Abbiamo lasciato qualcosa per strada, eccome: a Biasca, fatte le somme, furono 17 gli anni di servizio da consigliere comunale e sei quelli da municipale. Poi: sul finire del millennio scorso, l’invenzione dell’“Onda”, movimento politico che seppe destare un certo interesse; nel 2015, un tentativo di riapprodo alle sponde del Gran Consiglio con il “Fronte degli indignati”, idea di massima il dare voce ai più deboli, Osvaldo De Maria l’altro nome in lizza, “per il Consiglio di Stato votate Claudio Zali”. Esperimenti ed esperienze, individuali nella concezione ed aggregative nelle intenzioni; pur nell’originalità del pensiero, Donatello Poggi non fu mai un lupo solitario. Giuliano Bignasca, che da “presidente a vita” della Lega dei Ticinesi non se ne dava per inteso se qualcuno preferiva imboccare altre strade dopo aver albergato in via Monte Boglia a Lugano, ad ogni “strappo” tentava di imbastire un’opera di ricucitura e di convincimento; “Questi toscani mi manderanno a Mendrisio”, sbottò una volta il “Nano”, avendo appena leticato al telefono con Donatello Poggi e trovandosi Rodolfo Pantani sulla porta dell’ufficio. Rodolfo Pantani il chiassese la metteva infatti sull’irruenza, Donatello Poggi il vallerano optava per il metodo, sua arma anche quando – marzo 2008 – si trattò di mettere in piedi la macchina dello sciopero alle “Officine Ffs” e, con essa, di costituire il Comitato di “Giù le mani”.

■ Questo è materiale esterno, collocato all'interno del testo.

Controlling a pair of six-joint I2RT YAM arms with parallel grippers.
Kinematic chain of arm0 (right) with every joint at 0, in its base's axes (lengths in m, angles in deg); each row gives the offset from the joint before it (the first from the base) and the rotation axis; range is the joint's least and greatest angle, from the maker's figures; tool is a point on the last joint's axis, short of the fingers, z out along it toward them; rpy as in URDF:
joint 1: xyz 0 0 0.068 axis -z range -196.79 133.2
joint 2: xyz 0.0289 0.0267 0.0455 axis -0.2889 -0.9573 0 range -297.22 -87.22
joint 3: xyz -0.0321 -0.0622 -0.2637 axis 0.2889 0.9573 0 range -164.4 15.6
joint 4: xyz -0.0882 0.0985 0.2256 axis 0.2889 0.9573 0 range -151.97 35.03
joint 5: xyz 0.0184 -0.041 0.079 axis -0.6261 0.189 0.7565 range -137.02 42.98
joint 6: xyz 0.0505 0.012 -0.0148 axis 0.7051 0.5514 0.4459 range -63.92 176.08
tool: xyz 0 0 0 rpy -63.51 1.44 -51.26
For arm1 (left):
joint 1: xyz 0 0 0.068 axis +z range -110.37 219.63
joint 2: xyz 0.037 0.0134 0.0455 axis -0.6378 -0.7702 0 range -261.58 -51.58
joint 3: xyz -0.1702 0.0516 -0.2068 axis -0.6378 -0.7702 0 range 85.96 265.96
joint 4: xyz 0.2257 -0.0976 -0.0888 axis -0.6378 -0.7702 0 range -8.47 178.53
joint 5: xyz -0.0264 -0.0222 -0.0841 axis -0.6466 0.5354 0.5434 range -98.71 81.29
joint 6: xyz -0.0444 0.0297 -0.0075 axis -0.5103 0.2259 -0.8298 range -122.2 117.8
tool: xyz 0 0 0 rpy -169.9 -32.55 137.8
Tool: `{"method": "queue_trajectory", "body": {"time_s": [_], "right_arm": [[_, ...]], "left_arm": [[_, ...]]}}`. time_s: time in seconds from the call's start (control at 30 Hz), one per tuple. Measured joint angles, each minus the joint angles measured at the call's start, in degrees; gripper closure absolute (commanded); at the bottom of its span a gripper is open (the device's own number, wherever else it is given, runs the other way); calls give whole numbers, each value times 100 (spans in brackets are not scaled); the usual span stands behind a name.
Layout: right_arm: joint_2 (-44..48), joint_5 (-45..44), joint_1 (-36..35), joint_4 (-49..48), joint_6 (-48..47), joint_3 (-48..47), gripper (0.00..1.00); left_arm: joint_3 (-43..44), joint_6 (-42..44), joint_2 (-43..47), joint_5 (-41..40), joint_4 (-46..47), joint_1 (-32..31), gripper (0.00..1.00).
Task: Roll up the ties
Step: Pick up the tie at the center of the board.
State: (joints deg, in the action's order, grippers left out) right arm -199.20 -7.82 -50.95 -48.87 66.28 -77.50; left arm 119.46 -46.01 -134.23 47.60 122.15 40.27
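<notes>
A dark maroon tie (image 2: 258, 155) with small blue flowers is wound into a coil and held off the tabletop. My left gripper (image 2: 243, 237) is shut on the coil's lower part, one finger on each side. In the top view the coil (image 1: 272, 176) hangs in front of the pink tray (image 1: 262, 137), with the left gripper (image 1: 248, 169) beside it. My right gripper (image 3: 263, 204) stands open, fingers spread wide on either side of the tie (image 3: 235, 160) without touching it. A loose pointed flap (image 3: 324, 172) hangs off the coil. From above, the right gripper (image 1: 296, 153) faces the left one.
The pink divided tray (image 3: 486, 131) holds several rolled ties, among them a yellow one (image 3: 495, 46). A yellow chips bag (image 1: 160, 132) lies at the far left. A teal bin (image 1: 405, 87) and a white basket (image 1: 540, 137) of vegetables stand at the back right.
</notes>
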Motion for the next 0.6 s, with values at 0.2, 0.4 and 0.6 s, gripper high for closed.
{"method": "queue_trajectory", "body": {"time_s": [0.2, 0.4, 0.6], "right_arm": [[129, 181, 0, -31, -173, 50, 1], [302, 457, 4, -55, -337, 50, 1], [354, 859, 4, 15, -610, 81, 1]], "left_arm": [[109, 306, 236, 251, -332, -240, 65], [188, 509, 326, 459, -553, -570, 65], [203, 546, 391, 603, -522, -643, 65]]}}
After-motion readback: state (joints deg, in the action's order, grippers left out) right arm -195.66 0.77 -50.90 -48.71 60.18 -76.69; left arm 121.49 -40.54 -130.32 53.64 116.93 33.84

Di un lato della personalità dell’ora scomparso Donatello Poggi, purtroppo potendosi produrre qui solo la testimonianza orale (ma tracce spuntano anche da qualche opinione pubblicata sotto firma propria), qualcuno si sorprenderà: egli, considerandosi ateo, portava addosso l’inesauribile esigenza di Assoluto. Non era un cristiano smarrito, non era un soggetto nel dubbio, non era un agnostico possibilista; nella sera strana di una giornata convulsa, poche ore dopo che Andreas Meyer capintesta delle “Ferrovie federali svizzere” era calato su Biasca durante lo sciopero delle “Officine Ffs” ed avendo in tasca già compilata – si disse – la lista dei licenziamenti e c’era stato anche il “Lei qui non è persona gradita” pronunciato da Ivan Cozzaglio che di Biasca era anche vicesindaco e chi non c’era potrà almeno immaginare la tensione, Donatello Poggi si mise a parlare di Dio e del Cristo risorto. Così, quietamente, come di un argomento all’ordine del giorno. I fondamentali c’erano tutti; magari non fu quella un’esposizione teologicamente ortodossa, ma in certe sante Messe si erano udite omelie ben peggiori.